» EXERCISE GOAL
Wherever a line in the data holds the word "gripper", pull that line out.
━━━━━━━━━━━━━━━━━━━━━━━━━━━━━━
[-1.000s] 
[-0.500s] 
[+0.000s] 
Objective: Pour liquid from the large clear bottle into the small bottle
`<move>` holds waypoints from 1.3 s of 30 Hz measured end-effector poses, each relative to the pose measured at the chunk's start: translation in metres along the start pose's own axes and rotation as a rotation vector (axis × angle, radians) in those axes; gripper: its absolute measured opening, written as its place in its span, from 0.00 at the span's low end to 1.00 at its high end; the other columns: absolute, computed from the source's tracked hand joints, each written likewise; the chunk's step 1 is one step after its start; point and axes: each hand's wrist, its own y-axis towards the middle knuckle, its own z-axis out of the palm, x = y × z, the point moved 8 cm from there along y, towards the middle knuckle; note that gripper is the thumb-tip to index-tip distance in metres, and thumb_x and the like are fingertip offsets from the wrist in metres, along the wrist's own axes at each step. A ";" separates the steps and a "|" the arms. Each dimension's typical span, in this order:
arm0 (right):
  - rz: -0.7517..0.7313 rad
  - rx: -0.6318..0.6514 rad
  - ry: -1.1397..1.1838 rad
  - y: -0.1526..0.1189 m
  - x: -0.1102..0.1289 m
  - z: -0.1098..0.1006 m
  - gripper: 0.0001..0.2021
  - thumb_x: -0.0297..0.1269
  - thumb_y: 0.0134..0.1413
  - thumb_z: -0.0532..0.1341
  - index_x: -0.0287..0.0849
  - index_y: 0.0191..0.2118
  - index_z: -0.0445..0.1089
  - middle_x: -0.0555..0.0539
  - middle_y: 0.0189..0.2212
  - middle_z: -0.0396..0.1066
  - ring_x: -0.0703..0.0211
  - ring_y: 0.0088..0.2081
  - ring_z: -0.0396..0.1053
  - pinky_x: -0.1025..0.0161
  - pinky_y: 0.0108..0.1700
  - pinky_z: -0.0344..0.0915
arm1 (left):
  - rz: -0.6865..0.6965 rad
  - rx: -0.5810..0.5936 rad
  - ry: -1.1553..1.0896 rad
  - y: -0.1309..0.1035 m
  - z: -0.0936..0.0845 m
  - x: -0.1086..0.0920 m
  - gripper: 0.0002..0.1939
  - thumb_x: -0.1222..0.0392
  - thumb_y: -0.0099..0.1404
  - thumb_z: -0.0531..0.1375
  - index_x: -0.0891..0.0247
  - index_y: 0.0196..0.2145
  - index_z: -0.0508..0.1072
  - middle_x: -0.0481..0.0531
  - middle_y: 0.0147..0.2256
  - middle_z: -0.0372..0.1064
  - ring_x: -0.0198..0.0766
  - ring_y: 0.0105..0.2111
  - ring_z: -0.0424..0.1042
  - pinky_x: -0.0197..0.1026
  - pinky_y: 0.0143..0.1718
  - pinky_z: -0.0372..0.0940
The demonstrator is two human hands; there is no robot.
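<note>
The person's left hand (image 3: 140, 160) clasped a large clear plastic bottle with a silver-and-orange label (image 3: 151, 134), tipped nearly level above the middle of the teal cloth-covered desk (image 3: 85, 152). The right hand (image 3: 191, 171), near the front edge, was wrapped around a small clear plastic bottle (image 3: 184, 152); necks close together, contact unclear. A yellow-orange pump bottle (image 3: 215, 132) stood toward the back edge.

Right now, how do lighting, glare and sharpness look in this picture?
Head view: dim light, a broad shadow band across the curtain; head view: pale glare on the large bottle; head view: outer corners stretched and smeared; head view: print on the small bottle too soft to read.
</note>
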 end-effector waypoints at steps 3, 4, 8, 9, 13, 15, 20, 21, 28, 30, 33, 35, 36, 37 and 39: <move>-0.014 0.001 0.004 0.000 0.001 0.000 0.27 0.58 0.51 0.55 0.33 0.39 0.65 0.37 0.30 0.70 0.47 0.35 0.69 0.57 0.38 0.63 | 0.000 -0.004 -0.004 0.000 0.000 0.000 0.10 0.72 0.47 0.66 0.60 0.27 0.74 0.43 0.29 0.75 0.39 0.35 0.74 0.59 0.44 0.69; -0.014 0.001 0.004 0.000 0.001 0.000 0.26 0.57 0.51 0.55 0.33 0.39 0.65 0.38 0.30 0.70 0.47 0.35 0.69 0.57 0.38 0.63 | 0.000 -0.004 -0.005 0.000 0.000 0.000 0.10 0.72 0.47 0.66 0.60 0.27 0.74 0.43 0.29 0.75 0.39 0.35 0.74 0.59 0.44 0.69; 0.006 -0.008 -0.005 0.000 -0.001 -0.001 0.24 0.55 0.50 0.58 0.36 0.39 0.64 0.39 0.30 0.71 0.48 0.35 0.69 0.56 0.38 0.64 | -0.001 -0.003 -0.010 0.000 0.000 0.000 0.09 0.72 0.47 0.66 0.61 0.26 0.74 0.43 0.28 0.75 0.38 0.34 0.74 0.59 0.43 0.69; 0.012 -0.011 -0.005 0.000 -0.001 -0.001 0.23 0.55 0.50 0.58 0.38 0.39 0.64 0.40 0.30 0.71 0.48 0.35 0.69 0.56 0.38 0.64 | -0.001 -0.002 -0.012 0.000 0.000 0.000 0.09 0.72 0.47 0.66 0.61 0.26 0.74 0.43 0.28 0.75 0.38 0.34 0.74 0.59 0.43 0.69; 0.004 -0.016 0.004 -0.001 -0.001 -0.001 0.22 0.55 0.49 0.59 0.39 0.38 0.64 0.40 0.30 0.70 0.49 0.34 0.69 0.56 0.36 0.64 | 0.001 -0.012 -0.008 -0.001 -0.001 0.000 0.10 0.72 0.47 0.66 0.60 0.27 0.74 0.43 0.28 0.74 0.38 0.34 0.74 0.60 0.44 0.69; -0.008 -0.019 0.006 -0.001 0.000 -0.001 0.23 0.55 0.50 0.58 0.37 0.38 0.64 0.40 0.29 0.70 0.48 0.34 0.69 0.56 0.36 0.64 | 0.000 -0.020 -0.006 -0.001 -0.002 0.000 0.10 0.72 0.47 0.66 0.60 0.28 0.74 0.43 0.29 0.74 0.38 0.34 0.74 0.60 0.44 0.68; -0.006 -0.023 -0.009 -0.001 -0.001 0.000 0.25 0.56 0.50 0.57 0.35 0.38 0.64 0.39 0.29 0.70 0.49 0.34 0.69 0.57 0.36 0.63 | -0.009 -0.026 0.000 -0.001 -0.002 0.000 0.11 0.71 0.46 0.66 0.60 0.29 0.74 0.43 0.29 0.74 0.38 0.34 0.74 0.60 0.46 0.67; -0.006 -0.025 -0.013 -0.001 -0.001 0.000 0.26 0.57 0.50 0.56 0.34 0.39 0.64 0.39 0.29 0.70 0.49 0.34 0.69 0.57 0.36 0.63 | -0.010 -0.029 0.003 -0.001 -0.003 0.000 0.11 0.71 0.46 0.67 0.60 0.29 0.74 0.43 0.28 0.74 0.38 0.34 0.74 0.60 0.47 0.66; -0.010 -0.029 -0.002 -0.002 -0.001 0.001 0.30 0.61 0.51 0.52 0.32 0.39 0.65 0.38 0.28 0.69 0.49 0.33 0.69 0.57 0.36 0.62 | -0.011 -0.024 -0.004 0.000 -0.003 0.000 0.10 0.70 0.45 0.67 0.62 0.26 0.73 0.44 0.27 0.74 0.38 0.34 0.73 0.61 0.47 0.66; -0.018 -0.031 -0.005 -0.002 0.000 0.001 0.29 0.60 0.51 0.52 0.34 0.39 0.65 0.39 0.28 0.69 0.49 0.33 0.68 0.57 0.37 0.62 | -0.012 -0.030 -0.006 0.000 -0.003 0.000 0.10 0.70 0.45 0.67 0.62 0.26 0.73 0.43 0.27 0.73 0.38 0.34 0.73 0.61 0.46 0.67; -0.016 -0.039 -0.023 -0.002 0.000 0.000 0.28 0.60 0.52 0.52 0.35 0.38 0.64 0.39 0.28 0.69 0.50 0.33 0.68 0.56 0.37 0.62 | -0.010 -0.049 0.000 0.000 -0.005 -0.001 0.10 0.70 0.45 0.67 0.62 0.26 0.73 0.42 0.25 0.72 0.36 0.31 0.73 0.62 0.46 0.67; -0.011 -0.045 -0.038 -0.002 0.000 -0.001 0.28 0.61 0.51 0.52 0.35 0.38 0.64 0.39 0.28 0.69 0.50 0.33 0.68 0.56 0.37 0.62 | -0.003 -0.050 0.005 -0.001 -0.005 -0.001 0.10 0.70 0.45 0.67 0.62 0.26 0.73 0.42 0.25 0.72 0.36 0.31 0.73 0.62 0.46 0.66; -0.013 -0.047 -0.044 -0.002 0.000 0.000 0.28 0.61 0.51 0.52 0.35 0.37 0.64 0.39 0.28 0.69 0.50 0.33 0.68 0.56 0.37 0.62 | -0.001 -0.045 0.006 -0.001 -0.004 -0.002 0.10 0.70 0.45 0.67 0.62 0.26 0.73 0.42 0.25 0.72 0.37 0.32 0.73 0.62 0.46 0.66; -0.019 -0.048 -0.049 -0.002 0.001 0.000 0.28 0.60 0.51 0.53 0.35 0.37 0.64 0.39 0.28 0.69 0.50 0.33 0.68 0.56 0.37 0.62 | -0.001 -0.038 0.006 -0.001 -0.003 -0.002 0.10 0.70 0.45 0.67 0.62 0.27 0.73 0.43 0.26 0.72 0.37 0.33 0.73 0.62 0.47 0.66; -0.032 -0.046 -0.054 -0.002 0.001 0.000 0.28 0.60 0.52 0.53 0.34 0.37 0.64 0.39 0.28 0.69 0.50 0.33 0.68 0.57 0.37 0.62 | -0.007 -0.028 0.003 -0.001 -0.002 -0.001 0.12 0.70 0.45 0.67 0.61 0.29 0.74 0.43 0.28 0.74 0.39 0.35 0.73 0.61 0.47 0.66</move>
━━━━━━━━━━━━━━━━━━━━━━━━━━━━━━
» ANSWER
`<move>` holds waypoints from 1.3 s of 30 Hz measured end-effector poses, each relative to the pose measured at the chunk's start: translation in metres along the start pose's own axes and rotation as a rotation vector (axis × angle, radians) in those axes; gripper: its absolute measured opening, written as its place in its span, from 0.00 at the span's low end to 1.00 at its high end; the other columns: absolute, computed from the source's tracked hand joints, each written likewise; the chunk's step 1 is one step after its start; point and axes: each hand's wrist, its own y-axis towards the middle knuckle, its own z-axis out of the palm, x = y × z, the point moved 8 cm from there along y, towards the middle knuckle; note that gripper is the thumb-tip to index-tip distance in metres, and thumb_x and the like are fingertip offsets from the wrist in metres, along the wrist's own axes at each step. A ";" separates the steps and a "|" the arms. Each dimension's typical span, in this order:
  - gripper: 0.0001..0.2021
  - gripper: 0.0002..0.1939

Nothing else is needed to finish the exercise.